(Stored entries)
<<<<

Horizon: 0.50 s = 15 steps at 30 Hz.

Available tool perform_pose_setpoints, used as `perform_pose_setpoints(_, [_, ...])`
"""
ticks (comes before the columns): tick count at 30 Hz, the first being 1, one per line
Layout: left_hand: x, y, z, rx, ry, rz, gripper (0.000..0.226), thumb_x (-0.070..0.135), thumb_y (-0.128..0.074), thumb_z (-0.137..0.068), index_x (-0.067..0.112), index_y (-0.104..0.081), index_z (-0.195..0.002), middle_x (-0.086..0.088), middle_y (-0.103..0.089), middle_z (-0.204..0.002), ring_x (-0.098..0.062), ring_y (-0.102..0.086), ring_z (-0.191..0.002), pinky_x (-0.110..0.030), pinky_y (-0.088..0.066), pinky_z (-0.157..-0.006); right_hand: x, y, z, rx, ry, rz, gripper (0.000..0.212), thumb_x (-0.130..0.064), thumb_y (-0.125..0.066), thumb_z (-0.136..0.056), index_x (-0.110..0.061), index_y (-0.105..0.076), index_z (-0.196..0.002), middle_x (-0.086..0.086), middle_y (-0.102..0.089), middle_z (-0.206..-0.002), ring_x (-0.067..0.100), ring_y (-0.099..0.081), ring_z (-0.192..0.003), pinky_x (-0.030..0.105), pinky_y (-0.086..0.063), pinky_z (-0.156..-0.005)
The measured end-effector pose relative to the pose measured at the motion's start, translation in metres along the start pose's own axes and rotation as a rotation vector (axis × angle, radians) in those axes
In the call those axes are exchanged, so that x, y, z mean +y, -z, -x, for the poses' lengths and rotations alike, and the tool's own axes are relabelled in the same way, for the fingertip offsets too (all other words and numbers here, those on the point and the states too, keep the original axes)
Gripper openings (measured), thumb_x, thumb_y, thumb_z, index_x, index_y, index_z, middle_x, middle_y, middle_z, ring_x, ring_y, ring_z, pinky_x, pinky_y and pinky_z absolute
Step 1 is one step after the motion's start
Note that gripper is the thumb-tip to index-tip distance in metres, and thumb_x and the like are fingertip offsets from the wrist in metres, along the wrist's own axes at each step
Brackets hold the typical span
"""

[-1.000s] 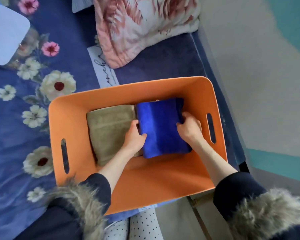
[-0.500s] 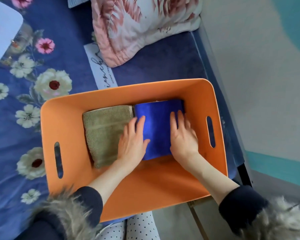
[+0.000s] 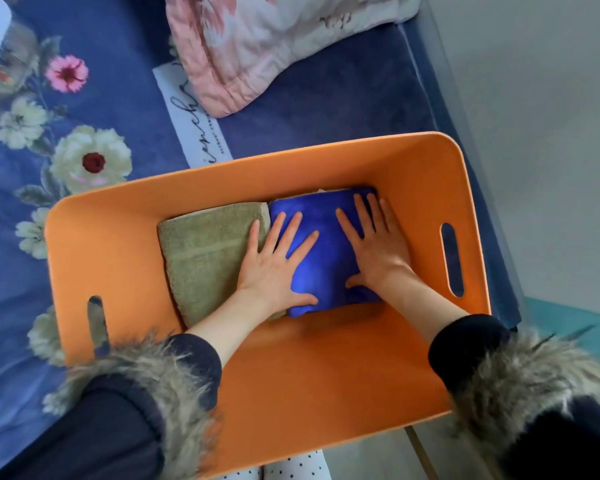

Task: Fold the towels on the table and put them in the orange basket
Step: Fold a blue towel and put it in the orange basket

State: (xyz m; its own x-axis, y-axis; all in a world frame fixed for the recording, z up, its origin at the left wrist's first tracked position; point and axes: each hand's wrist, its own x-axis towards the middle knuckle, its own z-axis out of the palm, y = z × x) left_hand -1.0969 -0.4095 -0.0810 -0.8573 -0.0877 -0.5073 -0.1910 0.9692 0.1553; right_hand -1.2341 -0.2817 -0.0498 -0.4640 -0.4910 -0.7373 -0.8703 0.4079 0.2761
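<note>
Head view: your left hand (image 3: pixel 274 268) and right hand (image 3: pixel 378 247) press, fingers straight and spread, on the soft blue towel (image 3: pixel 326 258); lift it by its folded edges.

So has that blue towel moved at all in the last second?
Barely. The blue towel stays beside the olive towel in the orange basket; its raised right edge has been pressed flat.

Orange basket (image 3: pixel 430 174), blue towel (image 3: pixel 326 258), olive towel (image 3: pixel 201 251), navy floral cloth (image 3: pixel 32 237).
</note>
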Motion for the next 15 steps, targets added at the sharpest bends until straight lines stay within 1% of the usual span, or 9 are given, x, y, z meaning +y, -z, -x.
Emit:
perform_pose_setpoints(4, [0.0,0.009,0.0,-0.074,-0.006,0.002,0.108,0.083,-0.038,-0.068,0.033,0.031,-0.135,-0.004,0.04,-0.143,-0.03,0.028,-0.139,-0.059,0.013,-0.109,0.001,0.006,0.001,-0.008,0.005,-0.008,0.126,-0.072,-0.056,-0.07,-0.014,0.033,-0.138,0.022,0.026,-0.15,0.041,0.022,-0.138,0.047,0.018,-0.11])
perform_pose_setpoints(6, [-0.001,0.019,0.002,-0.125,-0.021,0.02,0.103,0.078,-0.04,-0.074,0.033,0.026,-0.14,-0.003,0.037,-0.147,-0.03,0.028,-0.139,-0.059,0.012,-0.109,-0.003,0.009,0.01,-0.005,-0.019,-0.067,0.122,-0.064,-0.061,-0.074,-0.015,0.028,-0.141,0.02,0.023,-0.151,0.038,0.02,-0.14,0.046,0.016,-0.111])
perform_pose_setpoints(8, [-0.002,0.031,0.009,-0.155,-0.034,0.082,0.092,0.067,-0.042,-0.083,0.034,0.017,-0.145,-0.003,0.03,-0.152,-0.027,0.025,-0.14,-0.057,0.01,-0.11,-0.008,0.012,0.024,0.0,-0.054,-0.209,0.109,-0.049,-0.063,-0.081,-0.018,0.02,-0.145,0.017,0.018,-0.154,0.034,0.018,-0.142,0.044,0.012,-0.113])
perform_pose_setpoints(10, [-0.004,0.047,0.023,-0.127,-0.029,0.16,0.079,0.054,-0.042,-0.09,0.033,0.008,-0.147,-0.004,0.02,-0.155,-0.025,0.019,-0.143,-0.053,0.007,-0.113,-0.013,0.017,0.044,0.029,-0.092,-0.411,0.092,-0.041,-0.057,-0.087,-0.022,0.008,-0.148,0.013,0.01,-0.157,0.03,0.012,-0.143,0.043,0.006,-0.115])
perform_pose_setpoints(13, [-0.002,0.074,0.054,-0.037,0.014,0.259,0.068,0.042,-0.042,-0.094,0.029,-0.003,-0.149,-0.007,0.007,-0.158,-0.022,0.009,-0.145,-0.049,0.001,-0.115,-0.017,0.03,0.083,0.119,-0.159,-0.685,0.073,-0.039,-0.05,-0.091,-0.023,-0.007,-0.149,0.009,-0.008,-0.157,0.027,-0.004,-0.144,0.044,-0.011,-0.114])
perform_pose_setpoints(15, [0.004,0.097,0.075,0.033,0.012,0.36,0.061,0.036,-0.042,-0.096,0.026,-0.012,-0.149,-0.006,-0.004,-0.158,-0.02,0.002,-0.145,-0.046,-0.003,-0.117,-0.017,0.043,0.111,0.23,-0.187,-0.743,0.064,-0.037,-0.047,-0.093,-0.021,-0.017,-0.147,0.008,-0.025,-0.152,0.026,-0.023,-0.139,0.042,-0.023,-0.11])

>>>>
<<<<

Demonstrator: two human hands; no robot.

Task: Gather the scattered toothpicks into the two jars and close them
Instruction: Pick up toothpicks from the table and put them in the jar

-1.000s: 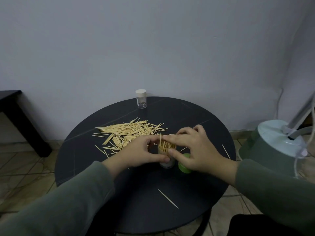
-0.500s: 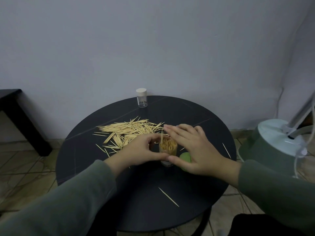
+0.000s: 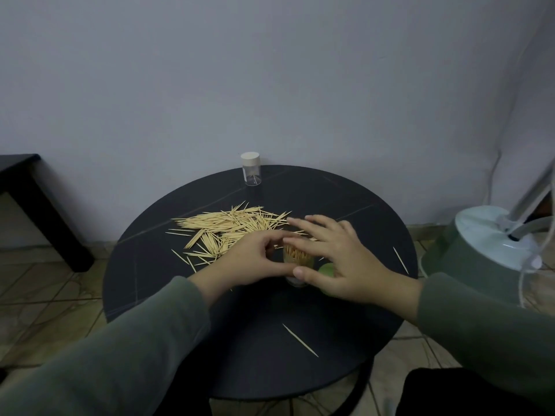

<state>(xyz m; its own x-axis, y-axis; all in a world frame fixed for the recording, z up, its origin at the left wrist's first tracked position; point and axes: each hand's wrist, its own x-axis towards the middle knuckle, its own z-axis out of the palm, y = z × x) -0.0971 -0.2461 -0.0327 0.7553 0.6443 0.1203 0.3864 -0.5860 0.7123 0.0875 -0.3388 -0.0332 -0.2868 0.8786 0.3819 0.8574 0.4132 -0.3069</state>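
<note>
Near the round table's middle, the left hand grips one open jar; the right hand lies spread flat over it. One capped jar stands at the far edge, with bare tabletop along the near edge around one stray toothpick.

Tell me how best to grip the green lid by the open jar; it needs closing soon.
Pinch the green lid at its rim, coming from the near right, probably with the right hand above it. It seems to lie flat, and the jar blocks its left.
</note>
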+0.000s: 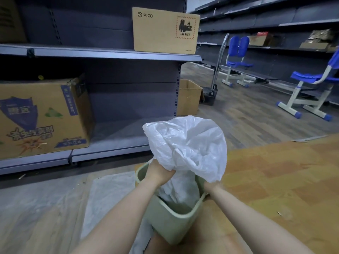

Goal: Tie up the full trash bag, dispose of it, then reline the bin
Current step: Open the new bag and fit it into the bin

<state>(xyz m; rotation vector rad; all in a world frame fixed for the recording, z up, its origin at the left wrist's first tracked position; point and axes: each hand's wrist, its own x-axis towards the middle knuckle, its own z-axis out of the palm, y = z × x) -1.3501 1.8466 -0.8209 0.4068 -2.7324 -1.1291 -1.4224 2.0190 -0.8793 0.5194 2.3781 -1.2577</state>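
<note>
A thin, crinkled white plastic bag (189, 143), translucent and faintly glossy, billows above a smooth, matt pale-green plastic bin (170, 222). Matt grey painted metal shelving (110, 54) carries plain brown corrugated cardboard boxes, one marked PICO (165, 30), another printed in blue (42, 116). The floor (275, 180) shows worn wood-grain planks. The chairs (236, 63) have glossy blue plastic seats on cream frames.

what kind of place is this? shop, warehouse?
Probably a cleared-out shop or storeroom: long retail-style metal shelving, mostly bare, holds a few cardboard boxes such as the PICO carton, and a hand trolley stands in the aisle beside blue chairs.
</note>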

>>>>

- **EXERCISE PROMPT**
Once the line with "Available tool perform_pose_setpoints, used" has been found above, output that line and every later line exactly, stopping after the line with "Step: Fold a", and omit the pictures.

- **TASK OUTPUT**
Available tool perform_pose_setpoints, used as `perform_pose_setpoints(_, [_, ...])`
"""
ticks (comes before the columns): tick count at 30 Hz, the first being 1, one per line
Layout: left_hand: x, y, z, rx, ry, rz, gripper (0.000..0.226), thumb_x (-0.070..0.135), thumb_y (-0.128..0.074), thumb_z (-0.137..0.068), index_x (-0.067..0.112), index_y (-0.104..0.081), index_z (-0.195..0.002), middle_x (-0.086..0.088), middle_y (-0.103..0.089), middle_z (-0.204..0.002), ring_x (-0.098..0.062), ring_y (-0.102..0.086), ring_z (-0.191..0.002), pinky_x (-0.110..0.030), pinky_y (-0.088..0.066), pinky_z (-0.157..-0.006); right_hand: x, y, z, rx, ry, rz, gripper (0.000..0.212), thumb_x (-0.130..0.064), thumb_y (-0.125..0.066), thumb_z (-0.136..0.056), index_x (-0.110..0.061), index_y (-0.105..0.076), index_z (-0.196..0.002), middle_x (-0.086..0.086), middle_y (-0.102..0.089), middle_z (-0.206..-0.002), ring_x (-0.067..0.100), ring_y (-0.099..0.081), ring_z (-0.192..0.003), pinky_x (-0.030..0.105), pinky_y (-0.086..0.063), pinky_z (-0.156..-0.005)
The measured end-effector pose relative to the pose measured at the motion's start, translation in metres along the start pose's own axes and rotation as a rotation vector (axis × angle, radians) in those axes
In the call those axes are exchanged, so that x, y, z mean +y, -z, -x, for the poses' lengths and rotations alike, and the tool's own axes are relabelled in the same way, for the fingertip offsets too (all other words and numbers here, those on the point and the states too, keep the original axes)
Gripper openings (measured), thumb_x, thumb_y, thumb_z, index_x, index_y, index_z, middle_x, middle_y, middle_z, ring_x, ring_y, ring_z, pinky_x, pinky_y and pinky_z absolute
Step 1 is one step after the motion's start
Note that gripper is the thumb-tip to index-tip distance in metres, and thumb_x and the like are fingertip offsets from the wrist in metres, along the wrist's own axes at each step
Brackets hold the typical span
"""

[-1.000s] 
[-0.500s] 
[+0.000s] 

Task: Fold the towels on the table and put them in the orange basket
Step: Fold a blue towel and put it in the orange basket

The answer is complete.